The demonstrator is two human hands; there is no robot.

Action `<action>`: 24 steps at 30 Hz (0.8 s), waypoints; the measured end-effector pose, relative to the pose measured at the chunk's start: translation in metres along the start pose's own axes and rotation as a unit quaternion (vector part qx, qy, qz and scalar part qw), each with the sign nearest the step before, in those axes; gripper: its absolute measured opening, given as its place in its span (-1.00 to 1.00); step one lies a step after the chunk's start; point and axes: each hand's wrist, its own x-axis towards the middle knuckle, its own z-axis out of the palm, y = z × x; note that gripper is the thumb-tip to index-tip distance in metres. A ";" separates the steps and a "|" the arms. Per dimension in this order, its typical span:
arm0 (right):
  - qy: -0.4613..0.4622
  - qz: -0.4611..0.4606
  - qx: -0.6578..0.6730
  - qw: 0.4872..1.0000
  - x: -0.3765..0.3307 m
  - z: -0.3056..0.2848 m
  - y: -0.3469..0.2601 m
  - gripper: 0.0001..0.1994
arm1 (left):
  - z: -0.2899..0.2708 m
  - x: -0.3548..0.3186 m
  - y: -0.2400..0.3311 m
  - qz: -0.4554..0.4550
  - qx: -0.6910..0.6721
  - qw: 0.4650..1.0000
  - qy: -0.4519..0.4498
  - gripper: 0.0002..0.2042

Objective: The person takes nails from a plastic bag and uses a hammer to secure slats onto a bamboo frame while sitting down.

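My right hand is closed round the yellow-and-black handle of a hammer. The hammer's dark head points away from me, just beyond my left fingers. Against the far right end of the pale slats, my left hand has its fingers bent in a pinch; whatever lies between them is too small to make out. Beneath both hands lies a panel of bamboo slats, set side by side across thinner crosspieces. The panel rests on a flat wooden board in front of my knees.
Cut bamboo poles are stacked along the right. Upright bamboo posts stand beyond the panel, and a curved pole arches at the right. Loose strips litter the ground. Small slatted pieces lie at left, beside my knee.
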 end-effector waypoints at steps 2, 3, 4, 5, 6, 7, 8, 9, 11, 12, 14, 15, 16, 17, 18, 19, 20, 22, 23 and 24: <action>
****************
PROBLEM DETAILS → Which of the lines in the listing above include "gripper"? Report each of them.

REPLY →
Action `<action>`: 24 steps at 30 Hz (0.8 s), waypoints; the measured end-effector pose, relative to the pose measured at the chunk's start: translation in metres along the start pose's own axes and rotation as a unit quaternion (vector part qx, qy, qz and scalar part qw), each with the sign nearest the step before, in those axes; gripper: its absolute measured opening, given as its place in its span (-1.00 to 1.00); step one lies a step after the chunk's start; point and axes: each hand's wrist, its own x-axis towards the middle knuckle, its own z-axis out of the palm, y = z × x; note that gripper is the thumb-tip to index-tip distance in metres. A ";" separates the steps and a "|" the arms. Per dimension in this order, its typical span:
  - gripper: 0.0001..0.1994
  - gripper: 0.0002..0.2042

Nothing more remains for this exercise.